Vacuum helium leak tests can be performed using an “inside-out” or “outside-in” method. Both methods provide similar benefits, but the inside-out hard vacuum test can provide a higher level of sensitivity and has a reduced chance of human error since the testing process is automated. It also requires more equipment than an outside-in method performed by an operator.

“Helium is always going to be necessary for certain types of tests,” says Gordon Splete, global product manager at Cincinnati Test Systems Inc. “There’s more demand for helium today, because leak rates are going down in many applications.

“The biggest benefit of using helium is that it’s a nonreactive gas, so it doesn’t get outgassed by any other process,” explains Splete. “That makes it easier to control than other types of gases.”

Aside from the price of the gas itself, helium leak testing is typically more expensive than other types of methods, such as pressure decay. That’s because there’s more hardware required and the sensors are more complex. But, that doesn’t distract some manufacturers.

“We have been experiencing a regular demand for helium leak detection equipment as different industries introduce new products that have more stringent testing specifications or are replacing older leak detectors that have reached the end of their operating life,” says Chris Olsen, director of engineering at Vacuum Instrument Corp. (VIC). “The products and industries that use helium as a tracer gas for leak testing are limitless.”

Electric vehicle batteries are a growing application for helium leak testing. Photo courtesy Volkswagen AG
Electric vehicle batteries are a growing application for helium leak testing. Photo courtesy Volkswagen AG

It’s used by medical device manufacturers to test implantable devices such as pacemakers. Aerospace manufacturers use helium to test electronic switches and high-pressure pneumatic components.

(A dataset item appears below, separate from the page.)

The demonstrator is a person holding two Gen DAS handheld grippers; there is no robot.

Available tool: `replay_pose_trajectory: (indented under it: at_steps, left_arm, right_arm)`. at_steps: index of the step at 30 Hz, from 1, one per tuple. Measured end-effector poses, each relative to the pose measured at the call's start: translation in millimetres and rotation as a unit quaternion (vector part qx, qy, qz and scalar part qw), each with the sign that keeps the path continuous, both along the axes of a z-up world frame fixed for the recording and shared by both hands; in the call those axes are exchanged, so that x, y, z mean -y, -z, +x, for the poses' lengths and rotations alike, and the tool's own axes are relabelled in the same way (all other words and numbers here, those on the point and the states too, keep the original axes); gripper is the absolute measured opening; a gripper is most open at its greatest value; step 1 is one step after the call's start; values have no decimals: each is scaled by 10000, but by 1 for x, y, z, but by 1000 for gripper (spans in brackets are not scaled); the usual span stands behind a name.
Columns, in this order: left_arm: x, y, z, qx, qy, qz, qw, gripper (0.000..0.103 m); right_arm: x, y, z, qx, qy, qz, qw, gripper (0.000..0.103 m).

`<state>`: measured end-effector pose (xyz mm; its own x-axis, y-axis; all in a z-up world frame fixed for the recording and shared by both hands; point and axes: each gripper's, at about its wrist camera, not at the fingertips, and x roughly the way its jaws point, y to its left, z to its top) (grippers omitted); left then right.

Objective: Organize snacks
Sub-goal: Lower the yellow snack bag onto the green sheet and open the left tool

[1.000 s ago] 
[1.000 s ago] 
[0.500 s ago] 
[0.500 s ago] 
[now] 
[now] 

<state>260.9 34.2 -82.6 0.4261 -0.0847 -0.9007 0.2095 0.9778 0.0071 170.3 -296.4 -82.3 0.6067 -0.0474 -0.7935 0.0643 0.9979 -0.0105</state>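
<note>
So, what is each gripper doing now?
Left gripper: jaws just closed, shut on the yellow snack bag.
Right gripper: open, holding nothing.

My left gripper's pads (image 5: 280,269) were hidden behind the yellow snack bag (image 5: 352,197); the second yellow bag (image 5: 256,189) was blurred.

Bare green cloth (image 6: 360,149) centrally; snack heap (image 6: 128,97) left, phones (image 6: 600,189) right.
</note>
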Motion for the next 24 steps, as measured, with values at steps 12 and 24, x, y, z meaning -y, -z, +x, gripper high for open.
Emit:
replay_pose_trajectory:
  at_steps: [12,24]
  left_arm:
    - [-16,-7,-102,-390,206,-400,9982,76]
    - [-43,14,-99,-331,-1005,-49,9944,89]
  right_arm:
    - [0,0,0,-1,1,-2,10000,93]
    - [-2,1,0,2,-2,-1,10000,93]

The appliance industry uses helium to test accumulators, coils, compressors, expansion valves and other components inside air conditioners, refrigerators and commercial refrigeration equipment.

“Any product that’s charged with refrigerants must be stringently tested for leaks, and helium is the go-to choice,” notes Thomas Parker, North American automotive market sales manager at Inficon Inc.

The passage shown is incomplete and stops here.